_WORK TO COMPLETE_: Using the string "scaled" as the key, pull each matching line out of the records below.

_INPUT DATA_:
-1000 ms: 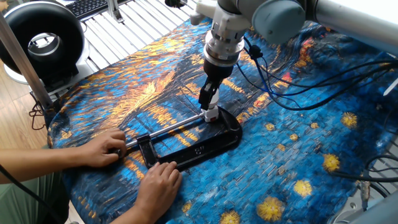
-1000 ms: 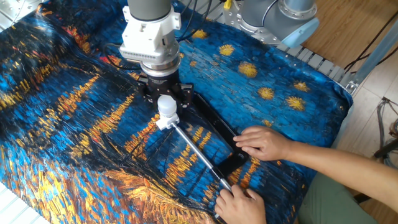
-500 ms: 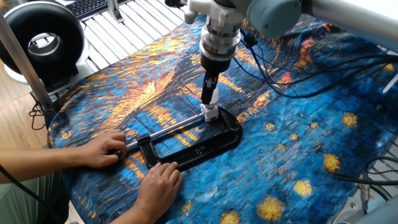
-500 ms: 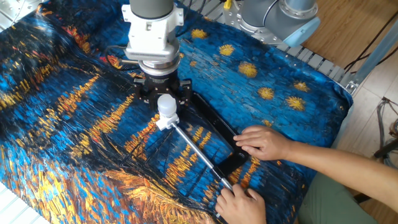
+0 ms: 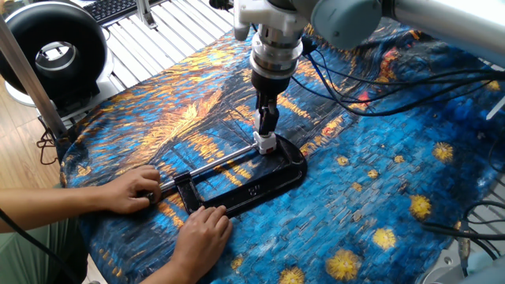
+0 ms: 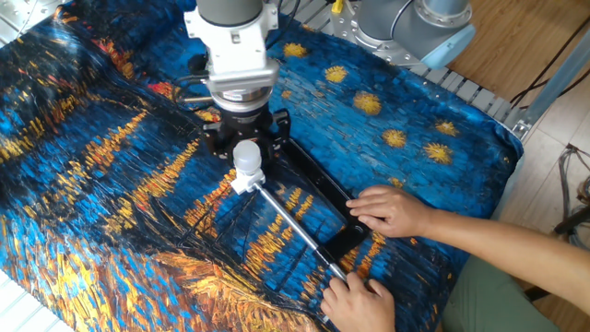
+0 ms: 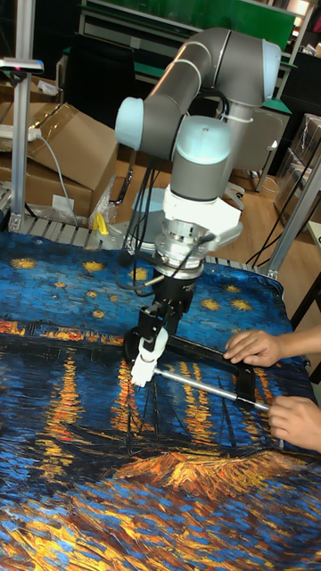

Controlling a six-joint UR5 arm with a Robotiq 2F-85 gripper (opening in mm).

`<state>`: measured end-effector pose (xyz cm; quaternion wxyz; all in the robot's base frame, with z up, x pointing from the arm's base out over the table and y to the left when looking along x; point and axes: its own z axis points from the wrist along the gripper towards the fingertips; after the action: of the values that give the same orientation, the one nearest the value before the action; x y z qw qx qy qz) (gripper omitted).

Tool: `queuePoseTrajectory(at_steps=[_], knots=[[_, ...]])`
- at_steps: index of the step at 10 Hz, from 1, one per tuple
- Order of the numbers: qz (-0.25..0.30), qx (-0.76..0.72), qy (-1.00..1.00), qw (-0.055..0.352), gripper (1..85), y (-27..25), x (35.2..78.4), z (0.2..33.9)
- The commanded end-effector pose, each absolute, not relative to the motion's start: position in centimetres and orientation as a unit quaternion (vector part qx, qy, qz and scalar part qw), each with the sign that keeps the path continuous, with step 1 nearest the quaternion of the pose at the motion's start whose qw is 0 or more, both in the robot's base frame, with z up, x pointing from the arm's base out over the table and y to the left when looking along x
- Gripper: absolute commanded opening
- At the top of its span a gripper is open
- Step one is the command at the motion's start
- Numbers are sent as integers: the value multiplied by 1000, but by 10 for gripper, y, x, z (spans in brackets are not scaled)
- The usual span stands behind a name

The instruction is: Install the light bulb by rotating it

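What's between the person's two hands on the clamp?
In the other fixed view, the clamp's black sliding jaw and steel bar lie between the upper hand and lower hand.

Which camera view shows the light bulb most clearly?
The other fixed view shows it best: the light bulb faces the camera, its dome unobstructed in front of the gripper. In one fixed view only a small white part shows under the gripper. The tall fixed view shows it small, side-on, below the gripper.
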<state>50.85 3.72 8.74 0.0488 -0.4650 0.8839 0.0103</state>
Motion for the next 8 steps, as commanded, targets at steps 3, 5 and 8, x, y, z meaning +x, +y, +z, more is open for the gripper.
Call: queuePoseTrajectory(at_steps=[3,5,8], knots=[[-25,-556,830,47,673,27,508,78],[-31,-581,812,45,673,26,509,78],[-32,-601,797,47,667,27,511,76]])
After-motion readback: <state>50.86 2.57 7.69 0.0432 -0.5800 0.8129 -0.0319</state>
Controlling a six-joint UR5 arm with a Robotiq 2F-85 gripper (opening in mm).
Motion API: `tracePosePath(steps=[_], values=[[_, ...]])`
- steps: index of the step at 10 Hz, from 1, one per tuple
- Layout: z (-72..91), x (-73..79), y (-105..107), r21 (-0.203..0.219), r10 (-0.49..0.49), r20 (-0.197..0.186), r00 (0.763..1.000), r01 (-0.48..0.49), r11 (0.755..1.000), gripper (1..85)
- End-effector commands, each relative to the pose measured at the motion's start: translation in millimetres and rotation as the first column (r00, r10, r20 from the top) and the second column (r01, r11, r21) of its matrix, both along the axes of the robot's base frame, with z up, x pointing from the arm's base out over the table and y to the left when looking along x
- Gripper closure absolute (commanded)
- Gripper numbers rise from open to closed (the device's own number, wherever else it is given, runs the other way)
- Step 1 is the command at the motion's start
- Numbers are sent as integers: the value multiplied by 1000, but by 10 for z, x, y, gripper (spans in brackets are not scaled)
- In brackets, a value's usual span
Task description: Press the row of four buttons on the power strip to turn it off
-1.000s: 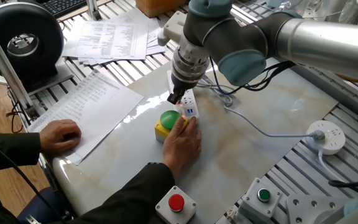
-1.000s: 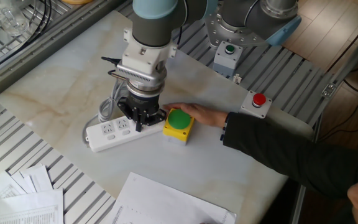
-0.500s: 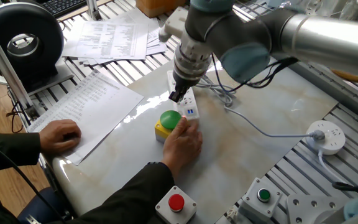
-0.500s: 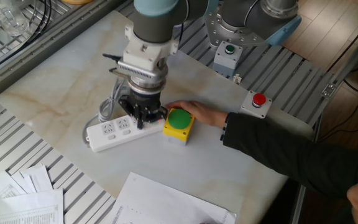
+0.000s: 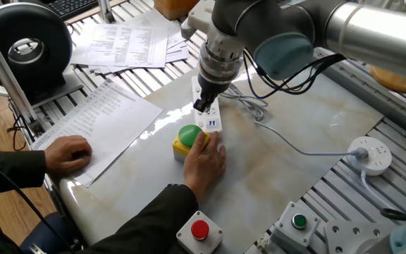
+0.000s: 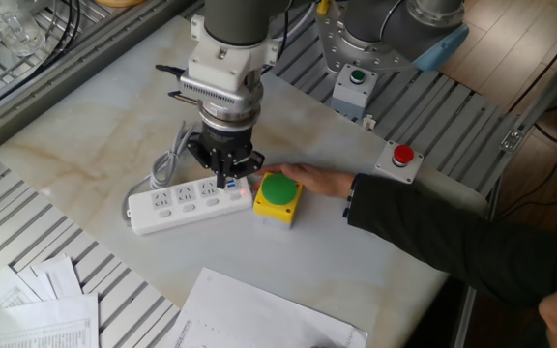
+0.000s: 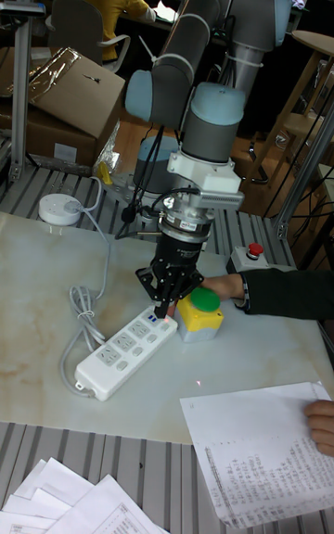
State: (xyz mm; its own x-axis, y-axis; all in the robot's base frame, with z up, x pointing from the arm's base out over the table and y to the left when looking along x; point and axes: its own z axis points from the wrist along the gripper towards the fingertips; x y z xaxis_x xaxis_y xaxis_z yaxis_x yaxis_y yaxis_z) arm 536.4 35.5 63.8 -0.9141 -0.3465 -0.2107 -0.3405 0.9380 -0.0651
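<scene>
Directly beneath the gripper [image 6: 226, 177], finger state indiscernible: power strip [image 6: 177, 203], light rigid plastic lying flat, liable to slide, best pressed straight down on row of four buttons [image 7: 137, 340], not grasped.

The printed sheets [image 5: 104, 116] carry text seemingly too small to read.

Jaws [image 7: 167, 310] low over the USB end of the power strip [image 7: 125, 353], green-domed yellow box [image 7: 201, 311] beside.
</scene>
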Motion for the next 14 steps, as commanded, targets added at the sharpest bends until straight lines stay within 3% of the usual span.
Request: tracePosePath(steps=[1, 4, 14], values=[[-131, 107, 101, 30, -9, 23, 1000, 9, 1000, 847], [-193, 47, 207, 41, -25, 24, 999, 24, 999, 847], [-282, -24, 189, 34, -31, 42, 999, 29, 999, 847]])
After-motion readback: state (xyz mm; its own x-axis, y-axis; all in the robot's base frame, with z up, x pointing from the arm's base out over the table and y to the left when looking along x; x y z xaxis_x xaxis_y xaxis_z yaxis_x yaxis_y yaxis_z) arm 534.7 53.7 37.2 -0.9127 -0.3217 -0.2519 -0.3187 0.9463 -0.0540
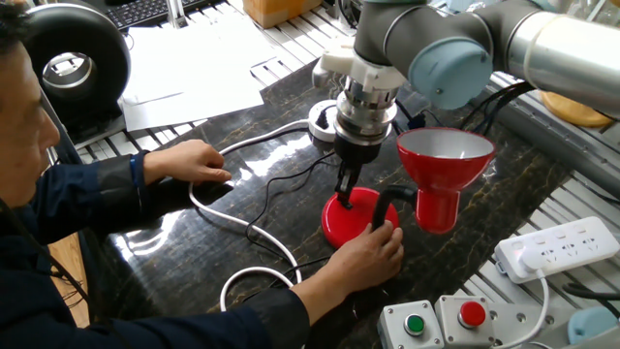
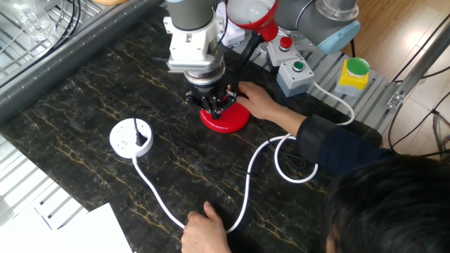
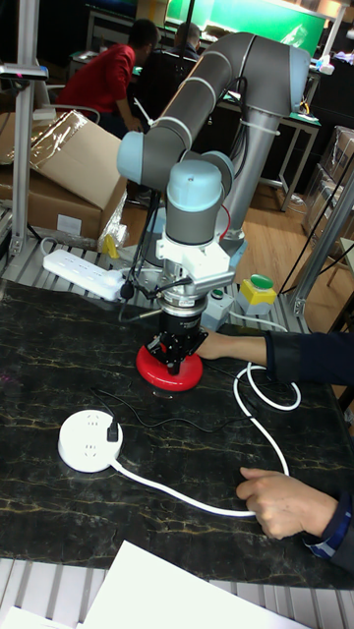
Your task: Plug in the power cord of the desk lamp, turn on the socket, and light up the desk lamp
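The desk lamp stands mid-table: red base (image 1: 341,225) (image 2: 230,121) (image 3: 167,371), red cone shade (image 1: 446,160). My gripper (image 1: 346,191) (image 2: 214,107) (image 3: 175,356) points straight down, fingers shut together, tip on top of the base. A person's hand (image 1: 373,254) steadies the base. The round white socket (image 2: 132,138) (image 3: 87,439) lies to the side, half hidden behind my wrist in one fixed view (image 1: 325,118). The thin black power cord (image 1: 281,184) (image 3: 167,418) runs from the lamp to a black plug (image 3: 111,429) sitting in the socket.
The person's other hand (image 1: 189,160) (image 3: 285,501) rests on the thick white cable (image 2: 246,190). A long white power strip (image 1: 557,247) and a button box (image 1: 441,325) lie near the table edge. Papers (image 1: 184,68) sit at the far side.
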`<state>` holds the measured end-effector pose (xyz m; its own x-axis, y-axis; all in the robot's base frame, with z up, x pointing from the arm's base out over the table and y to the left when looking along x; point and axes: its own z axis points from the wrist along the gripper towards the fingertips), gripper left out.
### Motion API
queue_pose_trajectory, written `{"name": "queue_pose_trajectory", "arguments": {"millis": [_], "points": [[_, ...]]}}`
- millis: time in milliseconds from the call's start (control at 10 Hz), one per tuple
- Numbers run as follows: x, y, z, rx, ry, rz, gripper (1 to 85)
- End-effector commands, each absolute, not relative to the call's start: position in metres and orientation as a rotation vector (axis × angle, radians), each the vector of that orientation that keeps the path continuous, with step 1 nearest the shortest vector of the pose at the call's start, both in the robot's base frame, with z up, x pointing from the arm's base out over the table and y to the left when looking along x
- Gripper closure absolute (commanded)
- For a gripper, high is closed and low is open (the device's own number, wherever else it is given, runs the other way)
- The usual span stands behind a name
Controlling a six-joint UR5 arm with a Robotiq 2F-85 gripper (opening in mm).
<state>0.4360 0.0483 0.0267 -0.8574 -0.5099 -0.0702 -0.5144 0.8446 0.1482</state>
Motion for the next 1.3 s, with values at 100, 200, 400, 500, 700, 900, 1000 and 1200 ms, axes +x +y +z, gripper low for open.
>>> {"name": "queue_pose_trajectory", "arguments": {"millis": [100, 200, 400, 500, 700, 900, 1000, 1200], "points": [[0.445, 0.052, 0.021, -0.824, 2.961, 0.264, 84.7], [0.445, 0.052, 0.023, -0.826, 2.959, 0.266, 84.7], [0.447, 0.009, 0.049, -0.972, 2.973, 0.142, 84.7], [0.451, -0.018, 0.064, -1.061, 2.968, 0.045, 84.7], [0.46, -0.042, 0.074, -1.116, 2.957, -0.046, 84.7], [0.477, -0.072, 0.077, -1.211, 2.897, -0.189, 84.7], [0.481, -0.083, 0.083, -1.232, 2.886, -0.183, 84.7], [0.482, -0.117, 0.105, -1.285, 2.863, -0.164, 84.7]]}}
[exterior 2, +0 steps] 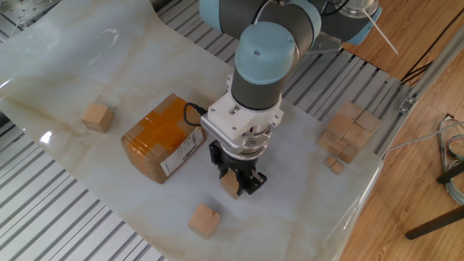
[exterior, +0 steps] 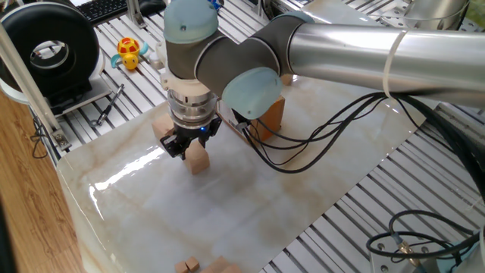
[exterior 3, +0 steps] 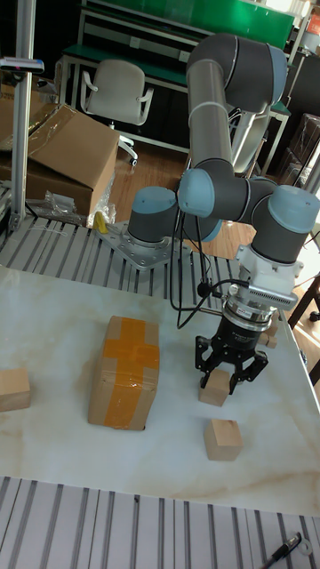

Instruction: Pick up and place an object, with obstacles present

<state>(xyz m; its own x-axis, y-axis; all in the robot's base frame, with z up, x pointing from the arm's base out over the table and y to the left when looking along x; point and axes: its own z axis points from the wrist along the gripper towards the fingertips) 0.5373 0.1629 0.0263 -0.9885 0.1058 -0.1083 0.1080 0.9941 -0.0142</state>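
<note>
A light-tan wooden cube [exterior 2: 230,185] sits between the fingers of my gripper [exterior 2: 236,182], which points straight down and is shut on the cube. The same cube [exterior: 198,158] shows below the gripper [exterior: 186,147] in one fixed view, and this cube [exterior 3: 214,389] is at table level under the gripper [exterior 3: 228,379] in the tall view. I cannot tell whether it touches the marble. The obstacle, a brown cardboard box [exterior 2: 162,136] with orange tape and a barcode label, lies just left of the gripper. In one fixed view the box [exterior: 270,115] is mostly hidden behind the arm.
A second cube [exterior 2: 204,220] lies close in front of the gripper, and a third [exterior 2: 96,116] sits beyond the box. A pile of cubes [exterior 2: 348,130] rests near the sheet's corner. A yellow toy [exterior: 130,53] and a black reel [exterior: 49,49] stand off the marble sheet [exterior: 250,205].
</note>
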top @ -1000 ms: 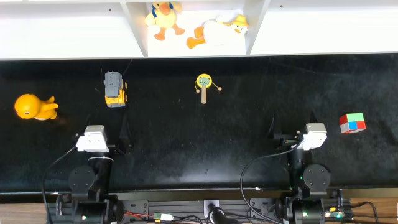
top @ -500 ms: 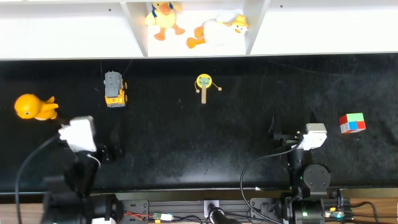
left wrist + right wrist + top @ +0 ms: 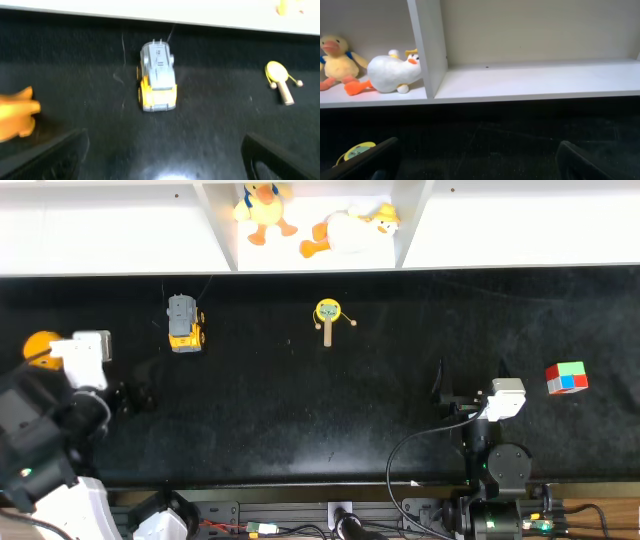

_TASK RESPONSE_:
- Numbers are sent as integers: the value multiplied by 1000, but by 10 for gripper, y, x, z (spans in brackets are not scaled)
- Numbers are sent as integers: the value multiplied by 1000, but by 10 for z, x, y, gripper (spans in brackets are not scaled)

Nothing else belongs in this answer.